Em bom rigor, pelo contrário,
existem razões empíricas significativas, simplesmente fundadas no bom senso,
para convidar enfaticamente as comunidades muçulmanas a um diálogo crítico na
praça pública.
Estão os seus líderes e representantes a promover uma campanha
activa contra o uso abusivo do islão pelos terroristas?
Estão eles a procurar
detectar, isolar e denunciar os terroristas que procuram agir no interior
dessas comunidades?
Estão eles a promover um enérgico esclarecimento dos seus
fiéis sobre a incompatibilidade da violência com a mensagem da sua religião?
Finalmente, e não menos crucialmente, estão eles empenhados numa campanha
pública junto de todos os cidadãos, muçulmanos e não muçulmanos, para
esclarecer aos olhos de todos o seu apoio aos princípios do Estado de direito
que os acolhe e protege?
Receio que estas sejam perguntas
inteiramente legítimas e até necessárias, para aqueles que defendem a
liberdade. Não haverá certamente uma resposta única a estas perguntas, como em
regra acontece em ambientes pluralistas e elas variarão seguramente de país
para país, de comunidade para comunidade.
Mas, no interior das nossas
democracias liberais, é inteiramente legítimo que na praça pública ocorra um
debate aceso sobre estas matérias. E, repito, não há nenhum motivo para excluir
uma comunidade particular desse debate público, livre e pacífico.
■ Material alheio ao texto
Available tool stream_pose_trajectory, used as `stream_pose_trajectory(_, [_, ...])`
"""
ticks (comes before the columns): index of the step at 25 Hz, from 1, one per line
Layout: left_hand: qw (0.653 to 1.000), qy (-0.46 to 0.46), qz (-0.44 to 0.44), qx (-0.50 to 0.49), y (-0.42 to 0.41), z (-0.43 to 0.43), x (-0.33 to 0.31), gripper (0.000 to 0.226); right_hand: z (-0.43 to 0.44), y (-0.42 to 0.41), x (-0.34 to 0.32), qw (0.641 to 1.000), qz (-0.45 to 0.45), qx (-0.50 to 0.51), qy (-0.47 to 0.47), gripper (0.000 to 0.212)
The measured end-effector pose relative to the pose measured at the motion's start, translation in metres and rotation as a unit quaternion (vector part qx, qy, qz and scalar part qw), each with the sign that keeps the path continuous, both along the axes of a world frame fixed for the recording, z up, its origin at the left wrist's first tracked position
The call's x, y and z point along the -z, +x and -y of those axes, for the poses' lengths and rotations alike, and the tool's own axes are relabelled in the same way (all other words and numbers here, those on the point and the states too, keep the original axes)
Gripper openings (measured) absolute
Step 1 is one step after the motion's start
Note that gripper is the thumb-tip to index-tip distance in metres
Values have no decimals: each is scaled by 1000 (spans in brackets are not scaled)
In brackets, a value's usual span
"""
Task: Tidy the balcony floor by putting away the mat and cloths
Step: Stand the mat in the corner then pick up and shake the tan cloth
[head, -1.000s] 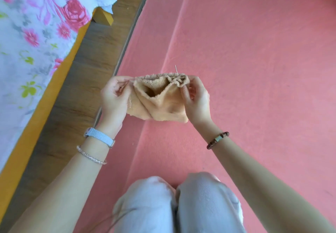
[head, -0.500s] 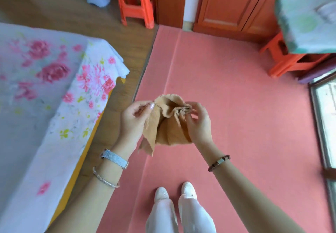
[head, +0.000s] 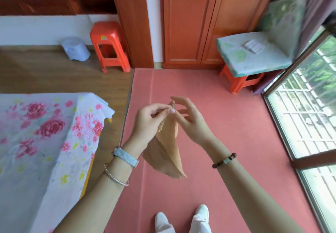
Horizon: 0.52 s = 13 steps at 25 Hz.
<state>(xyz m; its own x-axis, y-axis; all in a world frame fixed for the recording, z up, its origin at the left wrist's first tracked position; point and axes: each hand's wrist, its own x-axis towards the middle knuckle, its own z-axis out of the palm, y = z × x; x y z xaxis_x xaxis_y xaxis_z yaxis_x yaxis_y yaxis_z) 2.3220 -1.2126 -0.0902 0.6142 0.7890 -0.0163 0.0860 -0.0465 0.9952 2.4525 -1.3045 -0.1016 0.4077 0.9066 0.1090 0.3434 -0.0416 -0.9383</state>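
Left hand [head: 147, 123] pinches tan cloth [head: 163, 152] at top corner, rest hangs toward 6 o'clock. Right hand [head: 192, 122] at its 3 o'clock, grip wide

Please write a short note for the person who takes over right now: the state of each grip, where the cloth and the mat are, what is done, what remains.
Left grip pinches the tan cloth by its top corner; the cloth hangs free above the floor.
Right grip is open, fingers spread beside that corner; contact cannot be told.
Pink mat lies flat on the floor; the person stands on it.
Done: cloth picked up.
Left: put the cloth away, then the mat.
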Motion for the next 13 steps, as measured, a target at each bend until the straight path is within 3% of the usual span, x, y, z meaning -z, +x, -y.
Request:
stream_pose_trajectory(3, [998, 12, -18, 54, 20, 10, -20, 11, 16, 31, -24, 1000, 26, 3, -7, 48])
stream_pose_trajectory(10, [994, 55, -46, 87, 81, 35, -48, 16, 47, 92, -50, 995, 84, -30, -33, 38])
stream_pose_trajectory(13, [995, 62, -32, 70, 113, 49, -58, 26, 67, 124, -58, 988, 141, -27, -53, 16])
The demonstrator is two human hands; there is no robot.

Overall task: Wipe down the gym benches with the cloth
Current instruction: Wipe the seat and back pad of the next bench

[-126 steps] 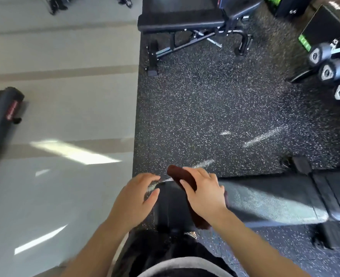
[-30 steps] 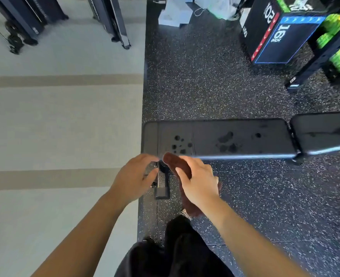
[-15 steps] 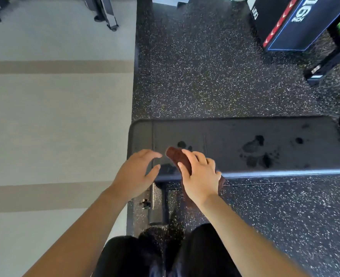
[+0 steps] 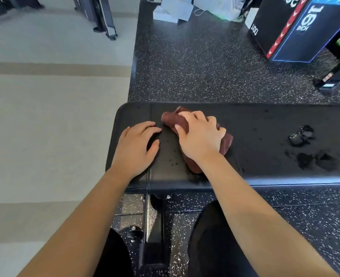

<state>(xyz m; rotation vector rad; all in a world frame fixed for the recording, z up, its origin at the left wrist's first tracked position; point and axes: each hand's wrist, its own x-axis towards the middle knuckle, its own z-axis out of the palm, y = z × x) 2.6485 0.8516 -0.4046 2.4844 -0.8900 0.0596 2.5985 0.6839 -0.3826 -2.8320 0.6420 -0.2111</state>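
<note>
A black padded gym bench (image 4: 265,120) runs across the view from the centre to the right edge. A dark red cloth (image 4: 172,119) lies bunched on its left part. My right hand (image 4: 200,134) lies on top of the cloth with fingers curled over it, pressing it to the pad. My left hand (image 4: 135,144) rests on the bench's left end, fingers loosely bent, holding nothing. Wet dark blotches (image 4: 303,134) sit on the pad to the right of the cloth.
The bench stands on black speckled rubber flooring (image 4: 205,66); pale smooth floor (image 4: 45,116) lies to the left. A black plyo box (image 4: 289,31) with blue and red markings stands at the back right, beside a rack foot (image 4: 329,84). Machine legs (image 4: 103,19) stand at the back left.
I have come closer to this bench. My right hand has brought the cloth up from the near edge onto the pad, and my left hand has settled on the bench's left end.
</note>
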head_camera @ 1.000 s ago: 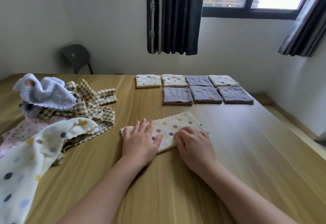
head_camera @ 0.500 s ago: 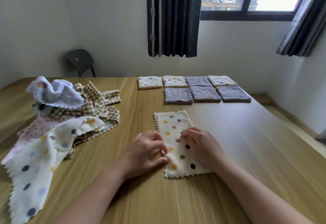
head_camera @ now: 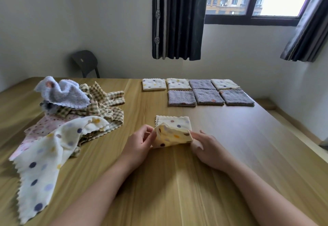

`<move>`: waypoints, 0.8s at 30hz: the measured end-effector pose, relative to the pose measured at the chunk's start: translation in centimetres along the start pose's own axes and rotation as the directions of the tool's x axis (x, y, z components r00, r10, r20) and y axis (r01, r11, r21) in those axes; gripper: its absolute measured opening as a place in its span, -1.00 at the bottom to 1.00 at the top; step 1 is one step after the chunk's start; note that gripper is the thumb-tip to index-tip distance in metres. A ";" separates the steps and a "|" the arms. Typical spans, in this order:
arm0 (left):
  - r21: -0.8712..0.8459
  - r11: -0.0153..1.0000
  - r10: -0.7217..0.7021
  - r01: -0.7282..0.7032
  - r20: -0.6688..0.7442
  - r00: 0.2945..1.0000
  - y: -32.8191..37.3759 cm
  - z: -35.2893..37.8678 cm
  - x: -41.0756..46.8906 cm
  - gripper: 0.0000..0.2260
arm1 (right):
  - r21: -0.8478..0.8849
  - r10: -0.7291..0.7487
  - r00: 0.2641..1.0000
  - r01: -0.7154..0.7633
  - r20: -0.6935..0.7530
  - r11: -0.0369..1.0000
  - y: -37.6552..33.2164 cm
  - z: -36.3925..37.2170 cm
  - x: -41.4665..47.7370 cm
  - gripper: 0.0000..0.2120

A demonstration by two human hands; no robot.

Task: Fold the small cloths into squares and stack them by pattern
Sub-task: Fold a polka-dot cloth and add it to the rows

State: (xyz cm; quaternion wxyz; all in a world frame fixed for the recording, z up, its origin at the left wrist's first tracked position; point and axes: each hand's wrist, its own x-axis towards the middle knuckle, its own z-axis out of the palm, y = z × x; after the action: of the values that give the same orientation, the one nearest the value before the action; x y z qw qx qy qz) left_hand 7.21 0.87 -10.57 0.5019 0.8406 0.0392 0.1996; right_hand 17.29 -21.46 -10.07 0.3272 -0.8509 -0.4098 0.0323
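Fingers of the left hand (head_camera: pixel 140 144) and right hand (head_camera: pixel 209 149) pinch the lifted near edge of the cream polka-dot terry cloth (head_camera: pixel 174 134), just above the wooden worktop (head_camera: pixel 177 190). Bare wood lies rightward; crumpled cloth heap (head_camera: pixel 99 108) leftward, folded squares (head_camera: pixel 208 96) beyond.

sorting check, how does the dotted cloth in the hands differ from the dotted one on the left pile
The held cloth is folded small; the pile cloth lies unfolded. Left hand and right hand pinch the held cloth; no hand holds the pile cloth. Both cream, dotted, zigzag-edged.
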 end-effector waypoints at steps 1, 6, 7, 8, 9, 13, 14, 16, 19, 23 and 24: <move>-0.013 1.000 -0.010 0.010 -0.010 1.000 0.0 0.0 0.0 -0.62 | 0.013 -0.042 0.999 0.042 0.006 0.999 -0.1 0.2 0.0 -0.58; 0.078 0.995 0.060 -0.068 0.091 0.994 0.1 -0.3 0.0 -0.80 | 0.093 -0.091 0.989 0.102 -0.121 0.990 -0.3 0.9 0.0 -0.69; 0.114 0.988 0.089 -0.105 0.138 0.986 0.0 -0.5 0.0 -0.84 | 0.106 -0.098 0.987 0.112 -0.127 0.988 -0.2 0.9 0.0 -0.71; 0.146 0.978 0.116 -0.146 0.192 0.974 -0.1 -0.7 0.0 -0.88 | 0.117 -0.100 0.987 0.115 -0.128 0.986 -0.2 0.9 0.0 -0.73; 0.180 0.965 0.142 -0.189 0.244 0.959 -0.1 -0.9 -0.1 -0.88 | 0.139 -0.104 0.986 0.121 -0.127 0.983 -0.1 0.8 0.0 -0.76; 0.333 0.887 0.218 -0.320 0.308 0.926 -0.4 -0.5 -0.3 -0.79 | 0.223 -0.109 0.992 0.119 -0.056 0.967 -0.2 0.4 0.0 -0.70; 0.353 0.875 0.236 -0.332 0.289 0.928 -0.4 -0.4 -0.2 -0.78 | 0.239 -0.107 0.994 0.110 -0.028 0.965 -0.3 0.4 0.0 -0.69; 0.367 0.863 0.261 -0.347 0.263 0.929 -0.6 -0.4 -0.1 -0.77 | 0.243 -0.108 0.994 0.101 0.017 0.965 -0.4 0.4 -0.1 -0.69; 0.371 0.847 0.305 -0.381 0.248 0.920 -0.7 -0.5 -0.2 -0.78 | 0.152 -0.125 0.988 0.110 0.092 0.982 -0.4 0.1 -0.2 -0.67; 0.397 0.844 0.272 -0.361 0.264 0.925 -0.7 -0.6 -0.4 -0.78 | 0.135 -0.165 0.984 0.154 0.073 0.979 -0.5 -0.2 -0.2 -0.69; 0.412 0.841 0.250 -0.350 0.278 0.927 -0.7 -0.5 -0.4 -0.78 | 0.139 -0.167 0.985 0.160 0.045 0.977 -0.5 -0.2 -0.2 -0.69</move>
State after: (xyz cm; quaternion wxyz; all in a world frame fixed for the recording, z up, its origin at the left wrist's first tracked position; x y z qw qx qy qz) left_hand 6.70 1.54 -11.10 0.2549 0.9464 -0.1023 0.1699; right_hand 16.86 -21.49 -9.71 0.3737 -0.7890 -0.4844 0.0569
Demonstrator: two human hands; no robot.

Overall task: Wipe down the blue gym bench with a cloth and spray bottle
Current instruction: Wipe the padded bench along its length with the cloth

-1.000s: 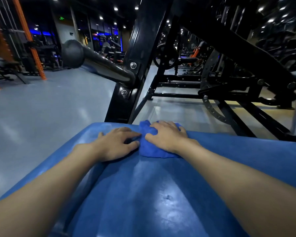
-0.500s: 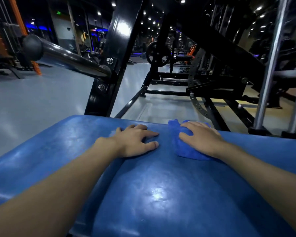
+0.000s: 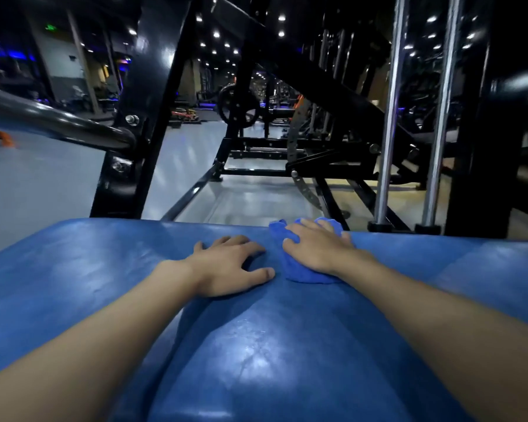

Se esse debate continuar a ser
artificialmente evitado, os resultados serão, como em parte estão já a ser, em
várias democracias europeias, contrários aos desejados.
Em vez da integração
pacífica dos cidadãos muçulmanos, assistiremos (se não estamos já a assistir)
ao crescimento de guetos colectivistas de isolamento e radicalização islâmica.
Simultaneamente, crescerão os
partidos extremistas e xenófobos, que serão percepcionados por franjas
crescentes de eleitores não muçulmanos como os “verdadeiros” defensores dos
seus modos de vida.
Estes são motivos adicionais que
fazem hoje de Paris a capital da liberdade. Por que é lá que a liberdade foi
barbaramente ameaçada desta vez. E porque só com o exercício da liberdade, sem
excepções, poderemos defender a liberdade.